Among the entries below, which lines include the string "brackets"? Show each one.
* * * * * * *
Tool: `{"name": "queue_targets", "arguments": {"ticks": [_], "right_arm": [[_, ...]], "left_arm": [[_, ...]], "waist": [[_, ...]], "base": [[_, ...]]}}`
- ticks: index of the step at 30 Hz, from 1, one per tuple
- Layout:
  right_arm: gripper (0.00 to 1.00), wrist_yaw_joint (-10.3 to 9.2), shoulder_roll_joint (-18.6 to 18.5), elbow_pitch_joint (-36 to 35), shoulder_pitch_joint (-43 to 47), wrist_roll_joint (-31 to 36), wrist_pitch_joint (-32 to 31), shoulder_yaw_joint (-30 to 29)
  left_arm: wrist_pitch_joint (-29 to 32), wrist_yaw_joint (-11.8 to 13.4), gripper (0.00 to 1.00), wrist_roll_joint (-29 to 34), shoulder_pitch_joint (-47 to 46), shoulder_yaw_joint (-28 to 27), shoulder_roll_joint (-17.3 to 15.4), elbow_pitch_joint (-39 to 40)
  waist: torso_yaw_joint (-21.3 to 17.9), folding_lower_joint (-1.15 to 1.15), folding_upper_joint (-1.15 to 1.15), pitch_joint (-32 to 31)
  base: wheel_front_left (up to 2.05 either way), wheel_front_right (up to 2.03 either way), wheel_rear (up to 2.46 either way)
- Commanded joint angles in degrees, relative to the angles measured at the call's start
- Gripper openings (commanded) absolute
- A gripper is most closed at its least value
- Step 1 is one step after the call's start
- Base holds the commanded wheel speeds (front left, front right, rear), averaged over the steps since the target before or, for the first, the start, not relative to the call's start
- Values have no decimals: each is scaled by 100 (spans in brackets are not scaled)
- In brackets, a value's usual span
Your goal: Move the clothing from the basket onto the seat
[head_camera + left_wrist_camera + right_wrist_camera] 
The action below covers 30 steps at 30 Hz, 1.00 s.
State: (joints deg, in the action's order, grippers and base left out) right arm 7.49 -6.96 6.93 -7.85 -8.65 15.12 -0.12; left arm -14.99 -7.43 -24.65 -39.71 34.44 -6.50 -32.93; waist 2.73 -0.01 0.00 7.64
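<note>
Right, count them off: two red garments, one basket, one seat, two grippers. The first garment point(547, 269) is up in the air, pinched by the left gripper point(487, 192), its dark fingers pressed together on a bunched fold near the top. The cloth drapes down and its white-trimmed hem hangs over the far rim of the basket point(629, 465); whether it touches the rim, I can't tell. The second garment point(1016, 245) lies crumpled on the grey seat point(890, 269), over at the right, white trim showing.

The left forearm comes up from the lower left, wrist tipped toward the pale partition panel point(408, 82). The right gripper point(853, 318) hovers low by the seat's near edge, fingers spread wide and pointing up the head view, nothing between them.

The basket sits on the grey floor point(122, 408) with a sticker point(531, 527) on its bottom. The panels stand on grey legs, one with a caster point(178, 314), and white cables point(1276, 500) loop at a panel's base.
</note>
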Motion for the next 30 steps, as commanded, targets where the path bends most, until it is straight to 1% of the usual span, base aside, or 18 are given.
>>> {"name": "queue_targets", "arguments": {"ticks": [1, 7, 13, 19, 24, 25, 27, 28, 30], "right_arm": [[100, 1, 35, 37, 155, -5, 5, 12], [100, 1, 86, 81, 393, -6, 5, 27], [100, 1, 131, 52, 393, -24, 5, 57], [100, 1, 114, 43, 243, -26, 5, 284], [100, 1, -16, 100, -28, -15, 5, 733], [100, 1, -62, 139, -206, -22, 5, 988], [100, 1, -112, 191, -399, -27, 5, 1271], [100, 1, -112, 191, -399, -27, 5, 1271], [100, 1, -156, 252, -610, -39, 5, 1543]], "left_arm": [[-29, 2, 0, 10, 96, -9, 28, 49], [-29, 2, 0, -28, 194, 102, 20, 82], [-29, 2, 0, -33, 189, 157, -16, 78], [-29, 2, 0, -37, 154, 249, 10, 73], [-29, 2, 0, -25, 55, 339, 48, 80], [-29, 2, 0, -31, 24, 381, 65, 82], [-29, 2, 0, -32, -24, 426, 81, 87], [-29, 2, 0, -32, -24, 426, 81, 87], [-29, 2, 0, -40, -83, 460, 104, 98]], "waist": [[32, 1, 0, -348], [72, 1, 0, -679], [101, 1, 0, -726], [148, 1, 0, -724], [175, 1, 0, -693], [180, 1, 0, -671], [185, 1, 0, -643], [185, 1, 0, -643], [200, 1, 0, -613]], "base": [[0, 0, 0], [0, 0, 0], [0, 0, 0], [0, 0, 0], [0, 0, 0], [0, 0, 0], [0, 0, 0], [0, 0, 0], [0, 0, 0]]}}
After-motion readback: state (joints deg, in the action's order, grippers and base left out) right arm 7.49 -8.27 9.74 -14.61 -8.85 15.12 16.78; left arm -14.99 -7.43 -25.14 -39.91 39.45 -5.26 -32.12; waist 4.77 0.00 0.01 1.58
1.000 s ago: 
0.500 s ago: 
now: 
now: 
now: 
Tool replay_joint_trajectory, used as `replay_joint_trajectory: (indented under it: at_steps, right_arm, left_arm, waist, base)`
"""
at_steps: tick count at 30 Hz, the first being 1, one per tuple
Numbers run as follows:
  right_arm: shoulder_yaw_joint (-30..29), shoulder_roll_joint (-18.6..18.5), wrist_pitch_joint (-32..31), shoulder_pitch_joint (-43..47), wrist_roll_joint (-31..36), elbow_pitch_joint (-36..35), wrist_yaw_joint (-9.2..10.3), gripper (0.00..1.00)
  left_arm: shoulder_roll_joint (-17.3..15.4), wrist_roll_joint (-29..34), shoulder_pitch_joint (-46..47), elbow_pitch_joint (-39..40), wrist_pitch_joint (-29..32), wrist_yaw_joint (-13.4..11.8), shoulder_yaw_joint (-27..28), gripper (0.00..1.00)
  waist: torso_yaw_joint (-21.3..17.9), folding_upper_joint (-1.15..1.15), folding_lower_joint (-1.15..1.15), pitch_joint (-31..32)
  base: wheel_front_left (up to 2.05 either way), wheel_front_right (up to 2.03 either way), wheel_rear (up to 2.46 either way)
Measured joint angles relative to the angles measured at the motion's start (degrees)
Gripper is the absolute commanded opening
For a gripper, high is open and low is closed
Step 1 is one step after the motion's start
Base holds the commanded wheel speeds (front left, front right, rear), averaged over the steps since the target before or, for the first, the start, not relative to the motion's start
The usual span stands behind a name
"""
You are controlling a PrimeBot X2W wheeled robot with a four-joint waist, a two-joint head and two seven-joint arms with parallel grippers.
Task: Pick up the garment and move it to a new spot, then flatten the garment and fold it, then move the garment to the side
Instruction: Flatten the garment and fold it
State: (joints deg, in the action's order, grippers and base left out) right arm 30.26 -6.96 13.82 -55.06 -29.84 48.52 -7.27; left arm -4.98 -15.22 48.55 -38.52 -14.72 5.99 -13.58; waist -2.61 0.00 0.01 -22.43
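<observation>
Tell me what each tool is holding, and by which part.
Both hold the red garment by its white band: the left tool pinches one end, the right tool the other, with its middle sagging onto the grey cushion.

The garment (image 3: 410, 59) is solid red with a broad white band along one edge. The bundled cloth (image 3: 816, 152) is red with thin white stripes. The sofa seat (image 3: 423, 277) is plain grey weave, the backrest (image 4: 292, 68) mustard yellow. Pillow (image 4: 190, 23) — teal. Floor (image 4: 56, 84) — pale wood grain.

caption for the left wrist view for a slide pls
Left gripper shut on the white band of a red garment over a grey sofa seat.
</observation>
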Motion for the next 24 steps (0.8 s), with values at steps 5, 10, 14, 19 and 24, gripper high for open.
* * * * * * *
→ TASK OUTPUT:
- Values have no decimals: each is scaled by 100 (spans in brackets are not scaled)
- In brackets, a value's usual span

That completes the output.